Его истерические восклицания закончились крушением синтезатора, его стола и подранными лацканами моего пиджака, за которые он схватился, трясясь и тряся меня, крича о том, что он виноват, что всё из-за него, что он себя ненавидит. Я не пытался его успокаивать, относился к этому, как к должному. Это эмоции, только эмоции, и они скоро прекратятся. Я молчал, смотрел ему в глаза и сжимал его плечи, слушая его, и всматривался в суженые от гнева, боли и злости зрачки. Мне казалось, что видя то, как я реагирую на состояние, он уже больше ненавидит меня, чем себя. Но пусть лучше видит мою чёрствость и понимает, что мужчины созданы не для слёз, истерик и закусывания губ. А для того, чтобы холодно справляться с эмоциями, наедине с собой. Когда его порывистость в чувствах снизилась, он, дрожа, влажный от пота, вызванного напряжением, отпустил меня и упал ничком на кровать. Он не шевелился. Он был обесточен и обездвижен, а я присел рядом и смочив сухие губы, смотрел на него.
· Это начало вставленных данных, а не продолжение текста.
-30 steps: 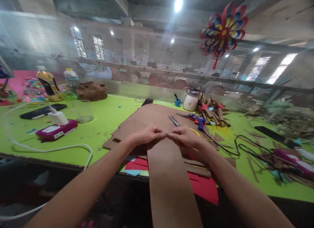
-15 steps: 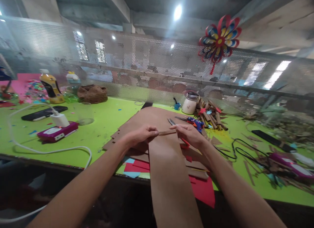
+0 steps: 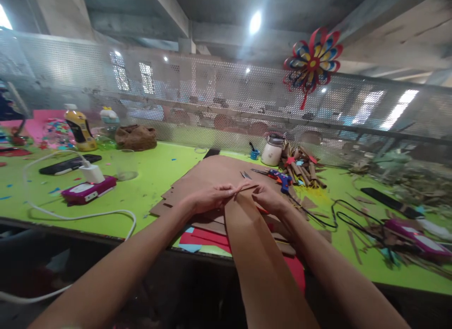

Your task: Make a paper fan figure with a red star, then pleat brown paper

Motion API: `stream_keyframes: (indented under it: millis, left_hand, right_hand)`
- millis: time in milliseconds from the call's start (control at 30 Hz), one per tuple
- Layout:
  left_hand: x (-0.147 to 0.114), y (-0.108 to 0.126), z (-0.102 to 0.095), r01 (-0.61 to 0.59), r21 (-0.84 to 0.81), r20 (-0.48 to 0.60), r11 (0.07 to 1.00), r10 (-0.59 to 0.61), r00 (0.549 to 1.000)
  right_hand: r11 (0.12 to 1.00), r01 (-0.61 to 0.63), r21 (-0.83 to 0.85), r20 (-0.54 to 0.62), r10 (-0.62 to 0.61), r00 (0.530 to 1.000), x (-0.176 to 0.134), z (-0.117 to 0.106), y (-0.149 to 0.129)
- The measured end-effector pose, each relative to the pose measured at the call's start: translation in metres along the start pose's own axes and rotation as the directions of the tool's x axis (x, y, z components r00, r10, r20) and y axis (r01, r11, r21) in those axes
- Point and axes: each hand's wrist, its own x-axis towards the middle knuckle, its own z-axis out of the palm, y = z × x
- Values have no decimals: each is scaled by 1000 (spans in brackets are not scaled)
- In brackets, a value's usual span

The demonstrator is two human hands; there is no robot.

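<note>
A long strip of brown kraft paper (image 3: 263, 253) runs from my hands down past the table's front edge. Its far end has a narrow folded or rolled edge. My left hand (image 3: 217, 197) pinches the left corner of that edge, thumb on top. The right corner is gripped by my right hand (image 3: 270, 199), its fingers curled over the paper. Beneath both hands lie stacked brown paper sheets (image 3: 208, 176). Just beyond my fingers, scissors (image 3: 245, 175) show only their blades. A blue glue gun (image 3: 280, 178) rests behind my right hand, its black cord trailing right.
A purple power strip (image 3: 88, 190) with a white plug and a clear cup (image 3: 126, 166) stand at left. Behind are a white jar (image 3: 273, 150) and rolled paper pieces (image 3: 302, 166). Red paper (image 3: 212, 239) lies at the front edge. Paper scraps (image 3: 356, 246) litter the right.
My hands have come closer together and the left one has shifted right. The strip has swung rightward and now bends lengthwise. The view has tilted slightly.
</note>
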Motion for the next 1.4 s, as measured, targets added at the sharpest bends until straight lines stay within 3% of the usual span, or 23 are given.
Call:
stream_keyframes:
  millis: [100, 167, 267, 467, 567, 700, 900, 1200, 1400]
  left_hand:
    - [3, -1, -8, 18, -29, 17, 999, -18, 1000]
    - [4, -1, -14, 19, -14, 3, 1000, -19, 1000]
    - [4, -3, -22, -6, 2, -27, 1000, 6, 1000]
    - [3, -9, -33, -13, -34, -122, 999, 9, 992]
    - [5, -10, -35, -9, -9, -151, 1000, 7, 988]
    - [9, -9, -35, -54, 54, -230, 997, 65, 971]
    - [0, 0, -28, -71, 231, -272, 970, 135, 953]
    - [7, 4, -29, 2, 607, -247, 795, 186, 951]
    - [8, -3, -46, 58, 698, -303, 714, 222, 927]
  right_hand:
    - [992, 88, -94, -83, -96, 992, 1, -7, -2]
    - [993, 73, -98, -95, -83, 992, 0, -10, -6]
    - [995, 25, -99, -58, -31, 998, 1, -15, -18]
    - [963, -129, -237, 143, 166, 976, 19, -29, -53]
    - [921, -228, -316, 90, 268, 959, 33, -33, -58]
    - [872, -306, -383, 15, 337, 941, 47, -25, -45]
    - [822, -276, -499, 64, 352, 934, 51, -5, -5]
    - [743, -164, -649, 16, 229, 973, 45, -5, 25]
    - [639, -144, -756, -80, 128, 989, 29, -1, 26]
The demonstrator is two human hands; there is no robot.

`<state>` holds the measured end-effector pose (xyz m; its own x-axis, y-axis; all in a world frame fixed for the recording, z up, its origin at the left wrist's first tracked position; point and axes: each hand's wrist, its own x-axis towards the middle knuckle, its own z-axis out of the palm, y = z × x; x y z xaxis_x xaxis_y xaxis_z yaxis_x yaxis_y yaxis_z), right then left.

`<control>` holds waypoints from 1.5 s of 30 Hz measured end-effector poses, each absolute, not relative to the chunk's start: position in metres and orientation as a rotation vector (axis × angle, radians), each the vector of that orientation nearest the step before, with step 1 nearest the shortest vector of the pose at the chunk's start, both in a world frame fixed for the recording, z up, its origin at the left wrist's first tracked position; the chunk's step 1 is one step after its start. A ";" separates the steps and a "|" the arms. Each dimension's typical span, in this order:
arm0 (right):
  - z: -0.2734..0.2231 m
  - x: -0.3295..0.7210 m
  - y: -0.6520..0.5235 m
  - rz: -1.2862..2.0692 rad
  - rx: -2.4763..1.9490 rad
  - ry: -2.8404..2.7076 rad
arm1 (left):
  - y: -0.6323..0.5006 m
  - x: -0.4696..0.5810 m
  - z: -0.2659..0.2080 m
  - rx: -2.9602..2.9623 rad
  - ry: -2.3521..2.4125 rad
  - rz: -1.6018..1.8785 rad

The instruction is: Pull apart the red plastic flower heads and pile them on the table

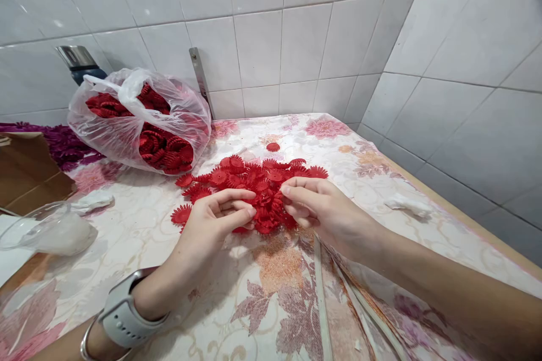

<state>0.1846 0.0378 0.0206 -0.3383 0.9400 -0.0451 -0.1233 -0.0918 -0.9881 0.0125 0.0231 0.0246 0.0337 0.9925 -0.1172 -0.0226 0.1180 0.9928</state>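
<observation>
Many thin red flower pieces with fringed petals lie heaped in a red pile (254,175) in the middle of the cloth. My left hand (215,211) is at the front left of the pile, thumb and index fingertips apart, beside the red petals. From the right, my right hand (322,206) reaches in with thumb and index finger pinched at the edge of a red flower piece (267,201) between the hands. Behind the fingertips, the rest of that piece blends into the pile. A watch (127,310) and a bangle are on my left wrist.
A clear plastic bag (127,141) full of red pieces stands at the back left, before a bottle (80,62). At left are a cardboard box (31,169), purple pieces (70,144) and a clear cup (55,231). Tiled walls bound the flowered tablecloth (271,304); a crumpled white scrap (409,205) lies right.
</observation>
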 end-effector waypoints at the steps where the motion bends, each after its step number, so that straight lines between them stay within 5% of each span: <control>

— Тебе принести воды? — спросил я.

— Мне ничего не нужно.

— Мэл…

— Ты понятия не имеешь, что мне пришлось пережить. Не знаешь, что я чувствую и переживаю сейчас, — тихо произнёс он в подушку, а затем бросил злой взгляд на меня, — Да тебе вообще всё равно! Тебе «не плевать» только на себя! Ты не знаешь, как ты был нужен здесь всё это время, но ты и не хочешь знать! Тебя нет несколько месяцев, твоих звонков то же, да тут все без тебя скучают, ты всем нужен, но только тебе не нужен никто! — он встал с постели и остановился прямо передо мной, — И не смей сейчас прикрываться своим чёртовым бизнесом! Папа владел тем же и он, надеюсь, что ты помнишь, всегда был рядом с нами, рядом со своей семьёй!